También esta ciudad se traduce como el extrañar a los que están lejos. Los exiliados por voluntad propia parecen culpables del alejamiento, entonces son quienes deben volver al lugar de donde escaparon. La ciudad ya no se torna encuentro, sino distancia. Pero la ciudad sí se puede encontrar: y he aquí, volvemos al intermedio del texto, a los resultados de las encuestas. La ciudad-ficción existe: se fabrica, aparece en las portadas de los periódicos, en las noticias. Y por medio de escenas fotográficas, sumadas unas con otras, se constituye un filme interminable.

Ciudad del video, de la imaginación. Hay espectáculo que se transmite por las pantallas, las cámaras, la escritura. En su centro abunda la representación: por la personificación de los pachucos, por aquellos que advierten la llegada de Dios (“la biblia es la verdad” nos quiere decir el misionero del Centro) y por la multitud que se reúne y pasea, si bien saben que deben prevenirse del contagio de un virus sin tiempo de marcha.

Estamos ante la ciudad-ficción.
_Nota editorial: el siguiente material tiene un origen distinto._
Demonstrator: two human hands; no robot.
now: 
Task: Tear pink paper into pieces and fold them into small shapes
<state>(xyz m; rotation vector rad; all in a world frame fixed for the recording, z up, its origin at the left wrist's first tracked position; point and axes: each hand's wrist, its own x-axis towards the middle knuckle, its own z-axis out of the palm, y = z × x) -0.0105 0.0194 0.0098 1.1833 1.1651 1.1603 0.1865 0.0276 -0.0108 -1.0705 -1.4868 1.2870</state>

Deseada por algunos y rechazada por otros por no ser como ellos dicen que es. Muchos se verán en las pantallas. Se sonrojarán mientras se miran, revirarán si escuchan alguna maldita mentira o ignorarán el acontecer si no es la primera vez que lo notan. También puede conocerse como la ciudad de la queja. Aquí se escarba hasta las raíces que faltan y se suple la superficie de concreto. La queja de los calores seguirá.

Muchos quieren eludir su realidad cuando la viven todos los días. Los nuevos, los visitantes, los pasajeros; incluso los que se quedan sienten la realidad. La sienten en la piel, que se enchina, y en la mente, que la piensa. Miedo. Cierto riesgo, ¿de qué? Esto tampoco se quiere nombrar.

La ciudad está geográficamente distribuida entre la educación y la economía. Por aquí los más educados, por allá los precarizados; por aquí más violencia, por allá menos. Pero, de cualquier forma, de ésta nadie se salva. Todos, por pertenecer a esta urbe, tenemos derecho a ella.

La desigualdad no se distribuye con precisión entre sur y norte o entre centro y periferia, pero lo cierto es que está entre los encerrados, protegidos por sus bardas y guardias de seguridad; y los expuestos a la oscuridad, la falta de alumbrado, de energía eléctrica, que bien pueden ser los guardias de aquellos. Los expuestos hoy tienen lugar. Si mañana, al despertar, los deseos de los inversionistas cobran vida, será el día en que los expuestos tendrán que encontrar un mejor sitio que habitar. El marginado, por obligación, será “reacondicionado” (si es que este término existe para ellos) y dejará de estar expuesto, dejará de ser público. Tal vez alguno de ellos vuelva a su viejo hogar, ahora ocupado por edificios de “primera clase”, como guardia de seguridad y, tal vez, como trabajadora doméstica.

En la ciudad se determinan las relaciones por la (des)organización de sus calles, entre sus conductores que, con alguna facilidad, consiguen una troca o un coche de segunda mano; conductores más nuevos que aquellas latas, que ignoran intencionalmente lo que indican los colores del semáforo y se olvidan del de al lado, como se olvidan los viejos inquilinos de hoteles vacíos abandonados.

Hasta este instante no podemos decir más de la ciudad. Tal vez podríamos recurrir a una circunstancia, a un hecho; porque hay más circunstancias y más hechos como para no terminar de contar historias, como las que todavía faltan, o las que no sabemos que ya existen. Demos, entonces, una pausa mientras sabemos más de aquí, sin idealizar. Que la pausa sea la bienvenida para recuperar el viento que se ha ido en este invierno y que volverá en los próximos meses con más historias trágicas y felices, con más historias de una realidad como la de acá, que no se puede ignorar allende de nuestras intenciones de construir nuestra propia ciudad-ficción.